Wasted Opportunities

PZ echoes my own sentiments about what the Democrats can and can’t do with his morning-after cynicism. I can’t speak for him, but I always find myself deeply cynical about politicians before elections, and then mysteriously rooting for them on election night. Before 2004/11/02, I thought there was little difference between Bush and Kerry. Since then, I’ve though there’s little difference. But while the votes were being counted, I was genuinely sad Kerry was losing.

It’s the same here. For all my whistling Celebration on the streets after discovering that Webb was about to overtake Allen, I know too well to expect massive change. The Democrats are the party of NAFTA, welfare reform, and authorization of the Patriot Act and Iraq war. The Homeland Security Bill was originally sponsored by Lieberman. More recently, the Democrats are the party that couldn’t get a minimum wage increase when 83% of the American people wanted it.

Amanda talks about the wave of anti-oppression vote: women voting Democratic because of Pelosi, Southern politicians finally losing votes over racist remarks, disenchantment with trickle-down economics, a victory for choice. But that vote won’t translate to action. For a start, politics centers around concrete issues. Abortion is such an issue, and a fairly good proxy for feminism at that; but issues of race and class have no similar high-profile issue. It’s easy to come up with proposals that would level the playing field, but political parties never invent their own issues.

As I said on Pandagon, in response to Amanda’s point that the Democrats’ greatest gains were in industrial states where economic recovery is illusory:

I wonder which policy planks the Democrats can get out of the attitudes in the rust belt. More workers’ comp, probably, and some additional funding to health care and education. But I don’t see the Democrats institute a single-payer health care scheme, even though most Americans would like one, and I’m pretty sure there’s no way to nationalize education funding to eliminate disparities in education.

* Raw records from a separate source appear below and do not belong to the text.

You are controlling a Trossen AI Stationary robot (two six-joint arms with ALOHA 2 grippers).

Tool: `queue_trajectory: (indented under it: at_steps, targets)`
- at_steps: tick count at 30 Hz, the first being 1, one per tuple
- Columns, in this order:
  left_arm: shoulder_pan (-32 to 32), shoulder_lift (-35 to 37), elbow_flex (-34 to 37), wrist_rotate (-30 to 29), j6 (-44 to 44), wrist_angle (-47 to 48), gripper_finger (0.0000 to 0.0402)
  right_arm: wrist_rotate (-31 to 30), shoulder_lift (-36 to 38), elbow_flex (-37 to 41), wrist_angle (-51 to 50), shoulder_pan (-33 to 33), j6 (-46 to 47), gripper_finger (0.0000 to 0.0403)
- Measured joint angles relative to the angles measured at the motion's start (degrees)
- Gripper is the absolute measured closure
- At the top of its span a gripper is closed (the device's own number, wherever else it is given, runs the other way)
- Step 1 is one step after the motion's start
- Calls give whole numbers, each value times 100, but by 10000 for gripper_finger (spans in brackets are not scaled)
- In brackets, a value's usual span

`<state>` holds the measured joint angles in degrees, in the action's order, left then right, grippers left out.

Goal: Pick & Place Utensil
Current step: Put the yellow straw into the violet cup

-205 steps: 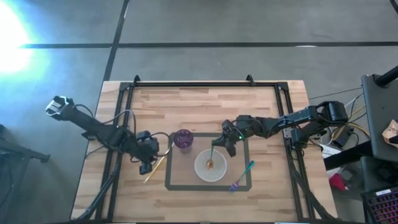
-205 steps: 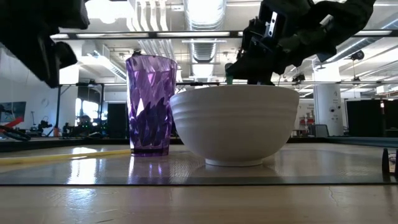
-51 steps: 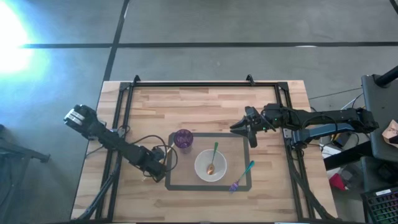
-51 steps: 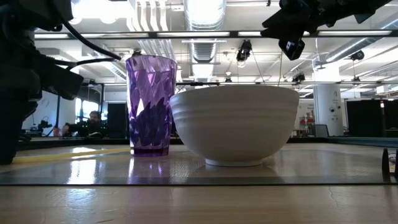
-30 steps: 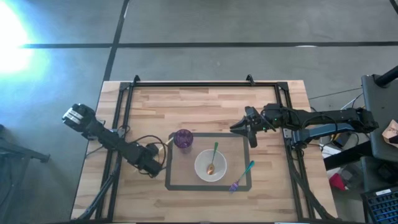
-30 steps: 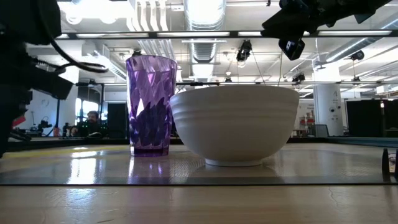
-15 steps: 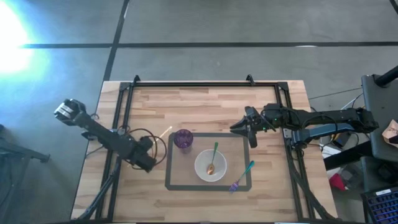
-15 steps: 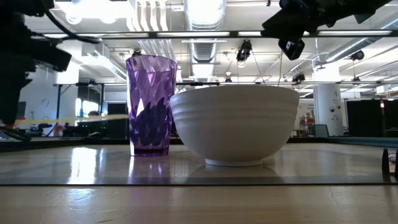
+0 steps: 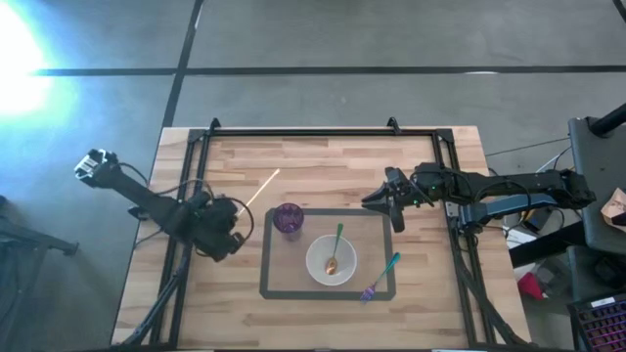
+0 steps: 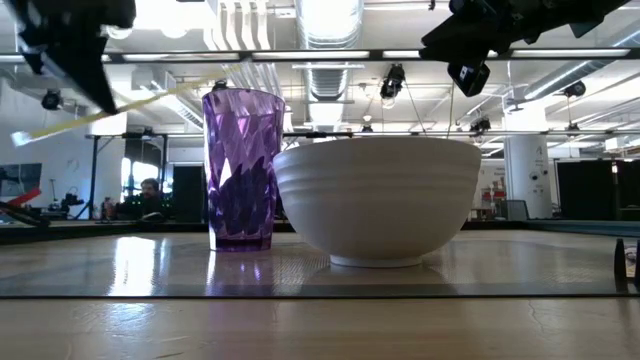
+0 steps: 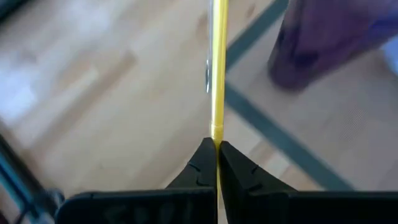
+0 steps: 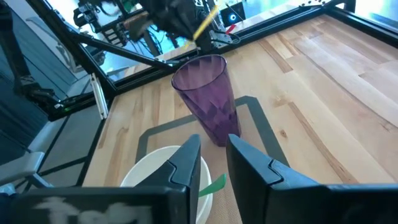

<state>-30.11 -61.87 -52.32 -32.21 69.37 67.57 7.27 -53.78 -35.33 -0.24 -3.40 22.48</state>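
Observation:
My left gripper [image 9: 233,217] is shut on a thin yellow utensil [image 9: 260,189], raised above the table left of the purple cup [image 9: 288,217]. The utensil also shows in the low view [image 10: 170,92] and in the left wrist view [image 11: 218,74]. A white bowl [image 9: 331,260] stands on a grey-outlined rectangle [image 9: 264,288] beside the cup, with a green-handled spoon [image 9: 335,244] leaning in it. A green and purple fork [image 9: 381,276] lies flat to the bowl's right. My right gripper [image 9: 391,201] hovers open and empty beyond the bowl, its fingers [image 12: 186,158] apart. My left gripper pinches the yellow utensil's shaft [image 11: 216,138] between its two fingertips, toward its lower left end. The fingers lie along the shaft. The utensil is lifted clear of the table and tilted, its long free end [image 9: 278,172] rising toward the far right and a short end [image 10: 18,137] sticking out lower left.
Black frame rails [image 9: 303,132] run along the table's far, left and right sides. Cables [image 9: 196,191] loop by the left arm. Bare wood [image 9: 323,171] lies between the cup and the far rail.
My left gripper has risen and gone toward the table's far edge, still shut on the yellow utensil. The utensil has been lifted clear of the table and tipped from level to slanting, its free end now higher and pointing far right. My right gripper has kept still.

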Motion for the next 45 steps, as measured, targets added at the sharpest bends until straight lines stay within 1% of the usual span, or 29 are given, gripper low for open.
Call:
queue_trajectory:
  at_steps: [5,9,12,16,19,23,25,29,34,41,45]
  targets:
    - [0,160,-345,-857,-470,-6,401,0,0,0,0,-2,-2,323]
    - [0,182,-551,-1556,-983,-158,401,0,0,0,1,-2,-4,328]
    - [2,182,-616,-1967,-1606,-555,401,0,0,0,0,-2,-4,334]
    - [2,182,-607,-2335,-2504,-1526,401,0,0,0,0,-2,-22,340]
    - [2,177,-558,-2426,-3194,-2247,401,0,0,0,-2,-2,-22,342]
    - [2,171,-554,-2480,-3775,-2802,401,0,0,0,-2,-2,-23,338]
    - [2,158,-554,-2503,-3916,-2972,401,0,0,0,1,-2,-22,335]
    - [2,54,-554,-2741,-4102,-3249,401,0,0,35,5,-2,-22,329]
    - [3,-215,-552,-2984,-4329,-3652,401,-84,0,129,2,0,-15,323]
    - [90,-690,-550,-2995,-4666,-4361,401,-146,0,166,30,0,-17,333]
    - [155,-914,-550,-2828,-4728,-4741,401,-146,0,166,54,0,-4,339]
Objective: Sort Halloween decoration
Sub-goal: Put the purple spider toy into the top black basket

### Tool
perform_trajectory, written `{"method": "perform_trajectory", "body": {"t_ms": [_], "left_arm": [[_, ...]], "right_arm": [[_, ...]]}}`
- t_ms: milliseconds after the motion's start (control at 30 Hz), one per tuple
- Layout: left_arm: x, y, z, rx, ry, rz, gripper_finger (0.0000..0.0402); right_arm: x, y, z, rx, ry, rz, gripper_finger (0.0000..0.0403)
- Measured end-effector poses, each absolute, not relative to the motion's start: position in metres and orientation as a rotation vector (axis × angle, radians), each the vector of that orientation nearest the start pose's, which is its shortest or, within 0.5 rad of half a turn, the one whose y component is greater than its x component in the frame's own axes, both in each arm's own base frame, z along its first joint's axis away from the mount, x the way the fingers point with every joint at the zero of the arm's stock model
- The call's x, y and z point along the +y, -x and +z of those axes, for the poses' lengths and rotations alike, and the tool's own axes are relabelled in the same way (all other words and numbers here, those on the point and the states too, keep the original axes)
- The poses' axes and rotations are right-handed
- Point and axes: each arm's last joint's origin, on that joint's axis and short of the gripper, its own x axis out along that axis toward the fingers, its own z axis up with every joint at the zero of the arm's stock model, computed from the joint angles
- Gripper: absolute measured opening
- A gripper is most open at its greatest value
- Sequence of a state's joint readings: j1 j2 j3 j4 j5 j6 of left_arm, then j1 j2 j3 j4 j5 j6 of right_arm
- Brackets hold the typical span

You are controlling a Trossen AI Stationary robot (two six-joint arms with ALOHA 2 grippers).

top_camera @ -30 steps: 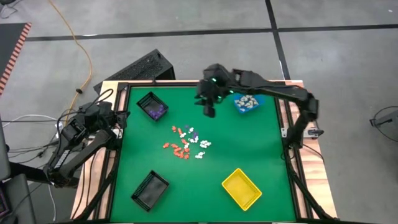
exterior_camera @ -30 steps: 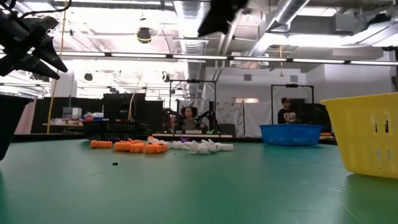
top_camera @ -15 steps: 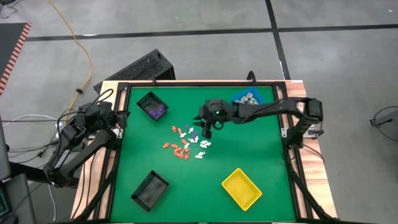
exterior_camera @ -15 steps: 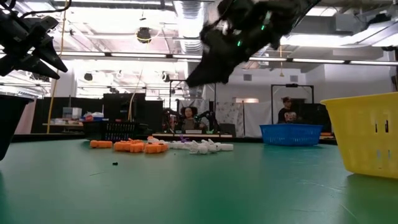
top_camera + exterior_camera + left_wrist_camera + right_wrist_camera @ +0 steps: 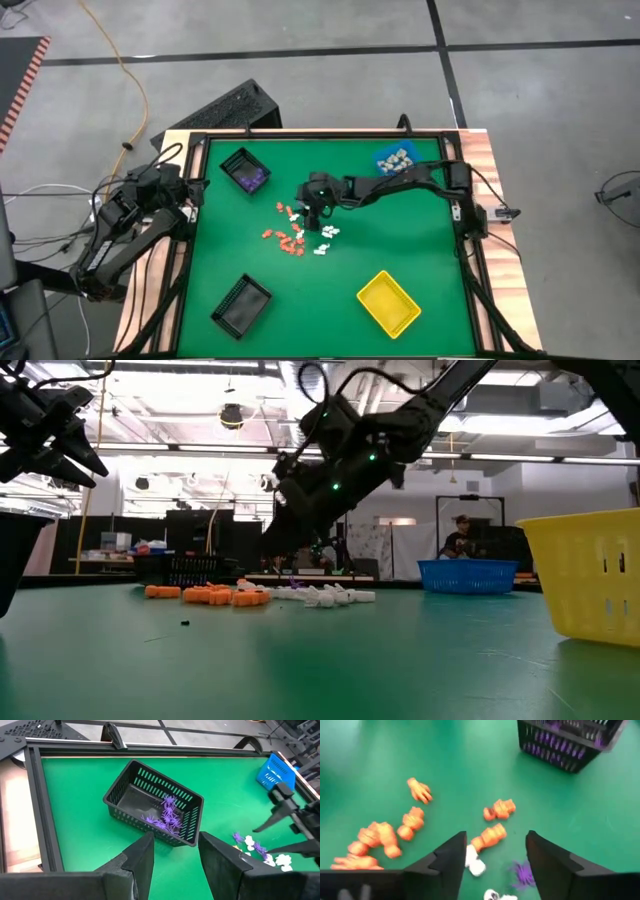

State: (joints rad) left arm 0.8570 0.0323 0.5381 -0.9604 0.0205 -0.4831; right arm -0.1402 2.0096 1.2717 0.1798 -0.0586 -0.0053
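Observation:
The Halloween decoration pieces [image 5: 300, 228] lie in a loose pile on the green table: orange [image 5: 380, 836], white [image 5: 474, 865] and purple [image 5: 522, 872]. My right gripper [image 5: 496, 840] hangs open just above the pile's far side [image 5: 315, 207], touching nothing, with an orange piece [image 5: 490, 835] below the gap between its fingers. My left gripper [image 5: 172, 852] waits open at the table's left edge [image 5: 188, 192], facing a black bin [image 5: 155, 805] that holds purple pieces.
The black bin with purple pieces [image 5: 245, 170] stands at the far left. A blue bin [image 5: 397, 162] holding pale pieces is at the far right, a yellow bin [image 5: 388, 302] at the near right, and a second black bin [image 5: 241, 303] at the near left.
My right gripper has come down from high up beside the blue bin, moving toward the table's left and near edges. It now hangs low over the pile of pieces. The pieces have not moved.

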Motion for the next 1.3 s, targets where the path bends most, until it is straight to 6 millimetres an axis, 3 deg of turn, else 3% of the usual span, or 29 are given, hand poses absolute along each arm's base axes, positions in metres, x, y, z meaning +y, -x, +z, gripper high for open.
{"method": "perform_trajectory", "body": {"t_ms": [133,433,667,867,1033,1300], "left_arm": [[0.021,-0.019,0.241,0.218,0.646,0.915,0.0143],[0.021,-0.019,0.241,0.219,0.646,0.916,0.0143],[0.021,-0.019,0.241,0.218,0.645,0.918,0.0143],[0.021,-0.019,0.241,0.218,0.645,0.921,0.0143],[0.021,-0.019,0.241,0.218,0.644,0.922,0.0143],[0.021,-0.019,0.241,0.218,0.644,0.923,0.0143]], "right_arm": [[-0.065,-0.437,0.168,0.579,-0.012,-0.145,0.026],[-0.074,-0.433,0.162,0.629,0.015,-0.168,0.0264],[-0.071,-0.438,0.136,0.677,-0.024,-0.146,0.0264],[-0.073,-0.44,0.128,0.694,-0.072,-0.227,0.0263],[-0.078,-0.438,0.127,0.707,-0.092,-0.251,0.0236],[-0.074,-0.438,0.126,0.715,-0.094,-0.246,0.0147]]}}
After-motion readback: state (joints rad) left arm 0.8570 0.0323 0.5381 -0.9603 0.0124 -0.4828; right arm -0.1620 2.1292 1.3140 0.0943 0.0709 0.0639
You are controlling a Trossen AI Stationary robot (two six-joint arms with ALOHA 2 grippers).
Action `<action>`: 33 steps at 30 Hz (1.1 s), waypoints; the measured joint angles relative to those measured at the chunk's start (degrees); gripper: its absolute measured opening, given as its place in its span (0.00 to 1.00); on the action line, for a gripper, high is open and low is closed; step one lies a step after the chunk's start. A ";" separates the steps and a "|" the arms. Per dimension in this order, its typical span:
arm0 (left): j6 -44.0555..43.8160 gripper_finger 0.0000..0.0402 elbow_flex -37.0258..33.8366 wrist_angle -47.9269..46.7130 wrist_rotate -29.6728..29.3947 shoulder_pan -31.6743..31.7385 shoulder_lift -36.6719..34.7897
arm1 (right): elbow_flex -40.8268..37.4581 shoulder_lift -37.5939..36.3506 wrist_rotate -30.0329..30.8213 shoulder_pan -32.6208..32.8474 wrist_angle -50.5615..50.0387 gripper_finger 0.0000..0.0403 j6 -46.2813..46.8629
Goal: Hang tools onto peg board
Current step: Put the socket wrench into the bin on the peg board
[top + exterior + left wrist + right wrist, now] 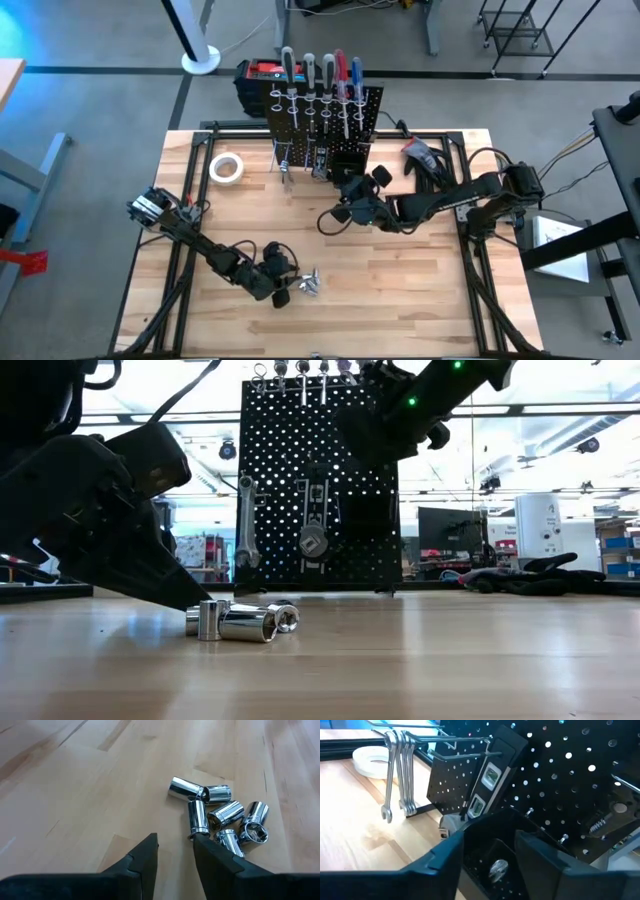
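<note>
The black peg board (325, 110) stands upright at the table's far side. Screwdrivers (320, 75) sit in its top rings, and silver wrenches (400, 775) hang from a hook. My right gripper (490, 837) is open just above the board's small black bin (485, 870); a silver socket (497, 869) lies inside the bin. Several silver sockets (220, 815) lie in a heap on the table near its front edge. My left gripper (175, 840) stands open just short of them, slanting down, with nothing between its fingers.
A white tape roll (227, 167) lies left of the board. Black gloves (425, 160) lie at the far right, and a black-and-red case (262, 75) stands behind the board. Bare wooden table (400, 290) stretches along the near right.
</note>
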 joint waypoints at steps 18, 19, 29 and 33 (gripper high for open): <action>2.54 0.28 0.00 0.29 -3.37 1.21 0.00 | 0.00 -0.59 -1.49 16.23 0.10 0.52 8.76; 2.54 0.28 0.00 0.35 -3.36 1.33 0.00 | 0.00 -0.59 -2.58 17.12 0.09 0.52 9.22; 5.35 0.28 1.26 1.68 -3.26 1.64 0.02 | -0.04 6.27 -6.86 21.33 0.31 0.52 15.94; 9.06 0.28 3.04 1.59 -3.24 2.23 0.02 | -0.04 11.33 -6.99 23.11 2.13 0.50 16.86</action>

Overall it’s still a good opportunity, but I think the Democrats will miss most of it just because they’re still too timid.

The good news is that the Democrats are still not actively courting religious fundamentalists. I follow Amanda in thinking Harold Ford was the Democrat most deserving to lose. Obama would be even more deserving of defeat, but he’s not running for anything this year. Ranting about how God wants you to win doesn’t make you look pious. It makes you look like a shallow baseball player who thinks an omnipotent being gives a damn about frivolous ball-batting.

So my book’s left-wing Dominionist, David Reynolds, is slightly further away from victory in 2020. In contrast, the right still has no heavyweight Dominionist; the 2008 campaign season’s heavyweights are Giuliani, who’s at odds with the religious right, and McCain, who isn’t but is still not quite up to Dobson’s standards.

4 Responses to Wasted Opportunities

  1. SLC says:

    Apparently Senator Obama is going to play Ken Miller to Mr. Levys’ PZ Myers.

  2. Alon Levy says:

    Well, I said a while ago Obama wasn’t Reynolds – he was only eerily reminiscent of him (Reynolds happens to be a young, charismatic black Chicago Democrat, but I wrote him before I even heard the name Barack Obama). Reynolds is a lot more open about hating gays and atheists.

    Here I didn’t call Obama a Dominionist – I just noted he deserves to be ousted.

  3. SLC says:

    Is Mr. Levys’ opinion that Obama be ousted based on the positive column about him written by Charles Krauthammer? For Mr. Levys’ information, Obama appeared twice in Virginia to compaign with Jim Webb, and his appearences may have made the difference in the black community (I don’t use the terms African-American or Jewish-American or Italian-American, etc. because I don’t believe in hyphenated Americans) which was very uncertain about Webb early on.

  4. Alon Levy says:

    I don’t read Krauthammer, so no. I’m naturally suspicious of populists, especially when they refuse to make any concrete statement that requires them to take a stand on a policy issues. Feingold is a populist, but he has cast very controversial votes, and has made speeches not about vague ideals but about what exactly needs to be done.